All lines holding the string "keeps" should be copied from the data below.
+++++
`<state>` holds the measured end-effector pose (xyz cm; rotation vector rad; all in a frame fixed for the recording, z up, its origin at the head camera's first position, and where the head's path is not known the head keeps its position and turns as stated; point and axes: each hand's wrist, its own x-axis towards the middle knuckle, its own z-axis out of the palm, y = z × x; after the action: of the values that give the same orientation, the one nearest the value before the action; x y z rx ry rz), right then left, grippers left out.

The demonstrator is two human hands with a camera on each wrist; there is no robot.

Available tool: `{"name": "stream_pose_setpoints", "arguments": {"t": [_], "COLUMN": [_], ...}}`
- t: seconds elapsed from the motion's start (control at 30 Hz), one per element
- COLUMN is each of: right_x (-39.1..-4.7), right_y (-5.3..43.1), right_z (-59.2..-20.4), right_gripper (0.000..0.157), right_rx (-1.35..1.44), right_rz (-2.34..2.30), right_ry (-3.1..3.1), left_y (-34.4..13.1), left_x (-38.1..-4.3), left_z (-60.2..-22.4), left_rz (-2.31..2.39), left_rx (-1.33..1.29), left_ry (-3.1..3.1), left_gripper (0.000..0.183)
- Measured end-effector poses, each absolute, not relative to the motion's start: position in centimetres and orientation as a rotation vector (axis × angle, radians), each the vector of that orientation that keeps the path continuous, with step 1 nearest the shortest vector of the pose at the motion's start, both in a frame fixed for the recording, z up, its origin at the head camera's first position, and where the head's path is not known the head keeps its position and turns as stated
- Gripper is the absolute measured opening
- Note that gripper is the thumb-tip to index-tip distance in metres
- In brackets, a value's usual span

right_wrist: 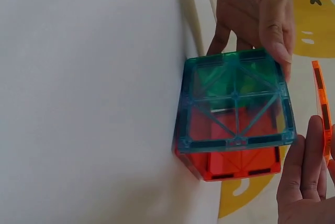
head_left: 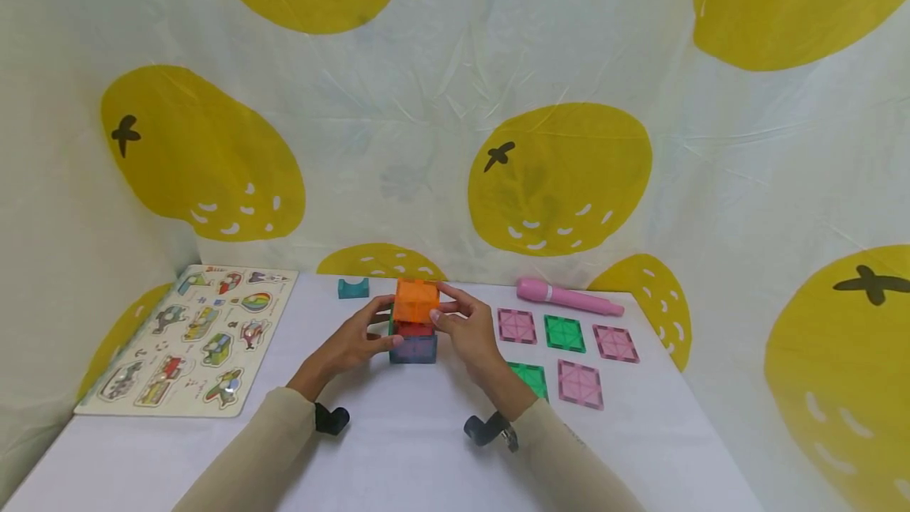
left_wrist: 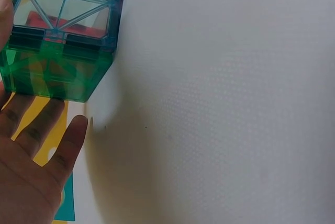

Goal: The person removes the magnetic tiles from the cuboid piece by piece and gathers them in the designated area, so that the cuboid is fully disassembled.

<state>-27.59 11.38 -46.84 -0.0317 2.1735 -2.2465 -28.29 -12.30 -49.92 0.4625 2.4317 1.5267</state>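
Observation:
A box of see-through magnetic tiles (head_left: 415, 350) stands on the white table, with a blue face towards me, a green side on the left and red ones beyond. My left hand (head_left: 353, 338) holds the box at its left, its thumb along the front edge and fingers by the green side (left_wrist: 47, 72). Between thumb and fingers, my right hand (head_left: 471, 334) pinches an orange magnetic tile (head_left: 415, 303). That orange tile is tilted above the box in the head view. In the right wrist view it appears edge-on, apart from the blue face (right_wrist: 235, 98).
Right of the hands lie pink tiles (head_left: 579, 384) and green tiles (head_left: 565, 333), one green tile partly hidden by my right arm. Behind them is a pink stick-like object (head_left: 569, 296). A teal notched block (head_left: 353, 288) sits at the back; a picture puzzle board (head_left: 188, 338) lies left.

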Motion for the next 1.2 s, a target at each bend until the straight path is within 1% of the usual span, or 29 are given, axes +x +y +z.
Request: {"name": "stream_pose_setpoints", "arguments": {"t": [0.17,0.4,0.7,0.83,1.03,1.2], "right_x": [-27.5,-27.2,-27.0,-26.6,-25.7,-24.6], "right_y": [11.9,14.1,18.5,20.8,23.9,26.5], "right_z": [-46.3,-46.5,-46.5,-46.5,-46.3,-46.2], "right_gripper": [0.053,0.053,0.052,0.051,0.055,0.055], "right_rx": [-0.015,0.064,0.109,0.131,0.119,0.186], "right_rz": [-2.246,-2.167,-2.233,-2.197,-2.148,-2.027], "right_ry": [2.191,2.257,2.256,2.282,2.337,2.466], "left_y": [-12.3,-12.4,-12.3,-12.3,-12.4,-12.4], "left_x": [-28.2,-28.1,-28.2,-28.2,-28.0,-28.1], "left_z": [-50.0,-50.1,-50.1,-50.1,-50.1,-50.1], "left_rz": [1.559,1.580,1.563,1.570,1.565,1.567], "left_rx": [0.506,0.522,0.477,0.469,0.453,0.453], "left_ry": [2.420,2.423,2.420,2.404,2.412,2.409], "left_gripper": [0.081,0.079,0.084,0.083,0.083,0.083]}}
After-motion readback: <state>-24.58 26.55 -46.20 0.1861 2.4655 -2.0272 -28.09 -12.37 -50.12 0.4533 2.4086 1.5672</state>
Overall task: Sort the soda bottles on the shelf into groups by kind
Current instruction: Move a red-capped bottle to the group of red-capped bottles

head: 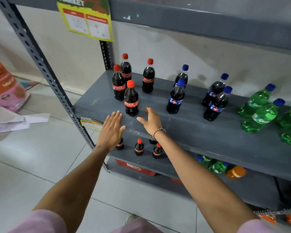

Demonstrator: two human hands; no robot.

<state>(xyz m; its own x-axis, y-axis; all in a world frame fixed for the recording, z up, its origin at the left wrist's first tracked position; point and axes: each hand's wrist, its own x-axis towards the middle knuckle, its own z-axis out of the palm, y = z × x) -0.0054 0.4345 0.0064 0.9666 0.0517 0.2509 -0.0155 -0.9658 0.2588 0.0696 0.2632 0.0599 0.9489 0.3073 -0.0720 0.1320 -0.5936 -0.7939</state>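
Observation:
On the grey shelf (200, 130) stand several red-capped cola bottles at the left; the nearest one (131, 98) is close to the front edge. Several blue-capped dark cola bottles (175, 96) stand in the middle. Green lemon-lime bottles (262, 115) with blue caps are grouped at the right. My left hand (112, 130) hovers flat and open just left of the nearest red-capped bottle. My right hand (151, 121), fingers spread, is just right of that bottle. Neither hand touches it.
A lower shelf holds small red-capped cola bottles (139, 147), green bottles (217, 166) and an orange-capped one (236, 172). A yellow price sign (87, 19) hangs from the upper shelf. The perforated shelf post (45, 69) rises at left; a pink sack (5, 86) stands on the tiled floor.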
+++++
▸ **Exercise solution**:
`<state>` holds the measured end-effector pose (xyz cm; rotation vector rad; all in a frame fixed for the recording, z up, its origin at the head camera's first position, and where the head's path is not known the head keeps its position and turns as stated; point and axes: each hand's wrist, its own x-axis towards the middle knuckle, its own z-axis out of the palm, y = z × x; after the action: of the values that give the same orientation, the one nearest the value before the action; x y z rx ry rz), right then left, grippers left out.
- Measured end-effector poses, each absolute, not relative to the motion's start: position in centimetres and orientation as a rotation vector (axis × angle, radians), each the vector of that orientation that keeps the path continuous, with step 1 nearest the shortest vector of the pose at the motion's start, both in a frame fixed for the recording, z up, its origin at the head camera's first position, and where the head's path is not known the head keeps its position and turns as stated

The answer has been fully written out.